Dallas school principal Bruce McDonald is a prime example, "Exercise wasn't a real part of my life, I was just too busy," he says. That is until, as CBS News Correspondent John Roberts reports, he took part in a revolutionary fitness study.

The studies looked at two groups of sedentary people. One was put on a vigorous exercise program like you'd find at a gym. The other was taught to make simple lifestyle changes like taking the stairs more often or parking the car a little further from the shopping mall door.

The results were surprising. In the first 6 months under supervision, the exercise group was leading in overall fitness. But 18 months after supervision stopped, the lifestyle group had caught up, in part because more people were able to stay with the program.

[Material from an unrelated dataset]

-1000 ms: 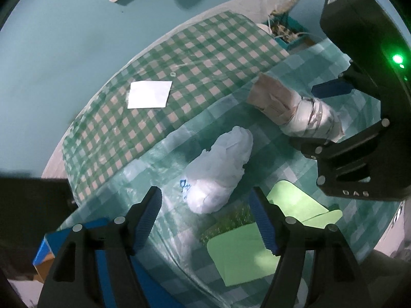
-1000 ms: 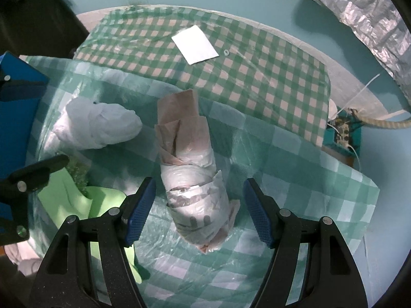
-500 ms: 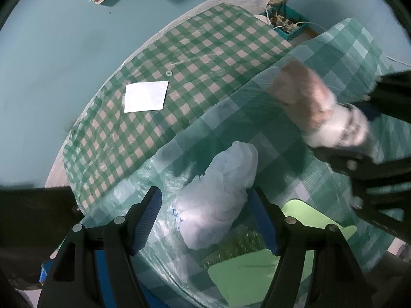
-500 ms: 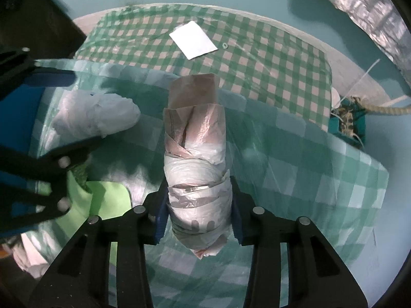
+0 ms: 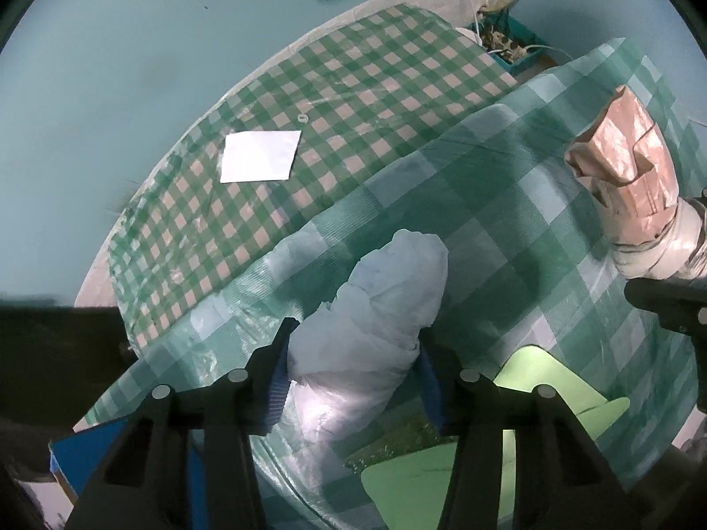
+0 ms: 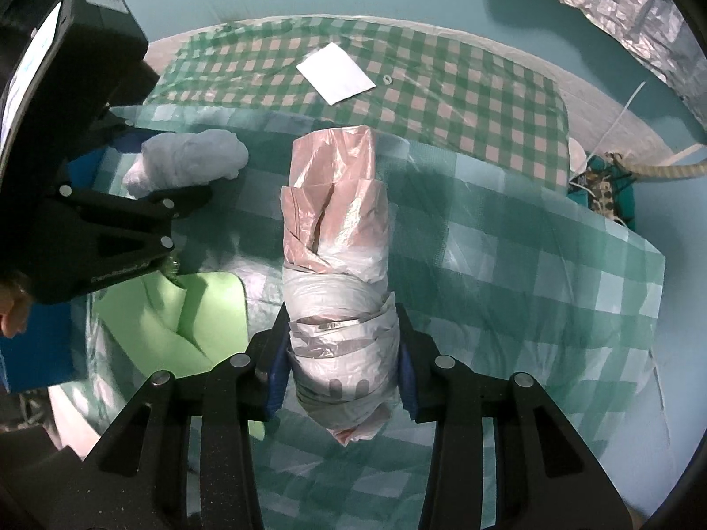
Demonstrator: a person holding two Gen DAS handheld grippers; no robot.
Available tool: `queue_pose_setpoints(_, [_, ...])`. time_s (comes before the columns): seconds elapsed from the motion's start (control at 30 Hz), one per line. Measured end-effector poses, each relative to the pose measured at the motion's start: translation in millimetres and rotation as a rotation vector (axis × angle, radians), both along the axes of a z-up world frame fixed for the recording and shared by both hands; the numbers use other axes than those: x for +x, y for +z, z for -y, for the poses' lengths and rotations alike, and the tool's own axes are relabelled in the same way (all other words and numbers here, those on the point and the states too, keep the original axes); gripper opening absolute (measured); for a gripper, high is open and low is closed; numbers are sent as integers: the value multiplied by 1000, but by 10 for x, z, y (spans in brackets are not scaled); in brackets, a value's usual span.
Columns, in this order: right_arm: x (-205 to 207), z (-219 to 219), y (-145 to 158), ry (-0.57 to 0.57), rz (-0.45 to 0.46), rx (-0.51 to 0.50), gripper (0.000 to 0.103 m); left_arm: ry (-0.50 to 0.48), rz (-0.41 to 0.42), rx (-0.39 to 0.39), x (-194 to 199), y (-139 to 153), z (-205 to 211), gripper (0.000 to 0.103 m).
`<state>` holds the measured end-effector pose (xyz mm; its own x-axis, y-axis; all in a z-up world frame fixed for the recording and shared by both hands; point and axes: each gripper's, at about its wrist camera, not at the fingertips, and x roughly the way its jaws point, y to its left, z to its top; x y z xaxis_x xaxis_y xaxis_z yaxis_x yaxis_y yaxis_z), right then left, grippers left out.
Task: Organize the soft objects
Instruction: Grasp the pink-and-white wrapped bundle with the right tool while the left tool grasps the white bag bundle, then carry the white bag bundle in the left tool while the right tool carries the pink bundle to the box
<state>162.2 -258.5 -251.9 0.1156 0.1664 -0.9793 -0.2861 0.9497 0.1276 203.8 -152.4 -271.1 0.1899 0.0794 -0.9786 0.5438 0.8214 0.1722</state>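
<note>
Since a second ago both grippers have closed: the left gripper (image 5: 353,380), then spread wide around the white plastic bundle (image 5: 375,309), now has its blue pads pressed against the bundle's sides, and the right gripper (image 6: 340,362), then open either side of the pink-and-white wrapped roll (image 6: 338,247), now clamps the roll's white lower end. In the left wrist view, a white paper sheet (image 5: 260,155) lies at about 10 o'clock on the small-check green tablecloth (image 5: 353,101); the white bundle sits at centre on the large-check teal cloth (image 5: 508,203), running from the pads up toward 1 o'clock; green foam sheets (image 5: 552,375) lie at about 4 o'clock, just beside the bundle's near end; the roll shows at 3 o'clock, its pink end pointing toward 12. In the right wrist view, the left gripper's black body fills 9 to 10 o'clock with the white bundle held at its tip, near the roll but apart from it; the roll runs from the pads straight up toward 12 o'clock above the teal cloth; a teal box (image 6: 614,194) with cables stands at 2 o'clock beyond the table edge.
</note>
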Motion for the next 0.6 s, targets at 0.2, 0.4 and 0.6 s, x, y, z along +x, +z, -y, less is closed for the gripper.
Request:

Dr. Michael Pratt of the Centers for Disease Control says the research sends a positive message to people who don't have the time or inclination to start an exercise program, "You don't have to be a marathoner. You don't have to be a heavy-duty weightlifter. You can walk in your neighborhood, you can play with your kids or grandkids and you can do some gardening."

Andrea Dunn of The Cooper Institute for Aerobics Research agrees, "Doing lifestyle physical activity is a great way for people to improve their health and well being and gain significant health benefits."

Bruce McDonald is proof it works. He dropped 25 pounds during the study and was motivated enough to now add a regular workout to his routine. A bit of inspiration for the 60 percent of Americans who don't get enough exercise -- a little can go a long way.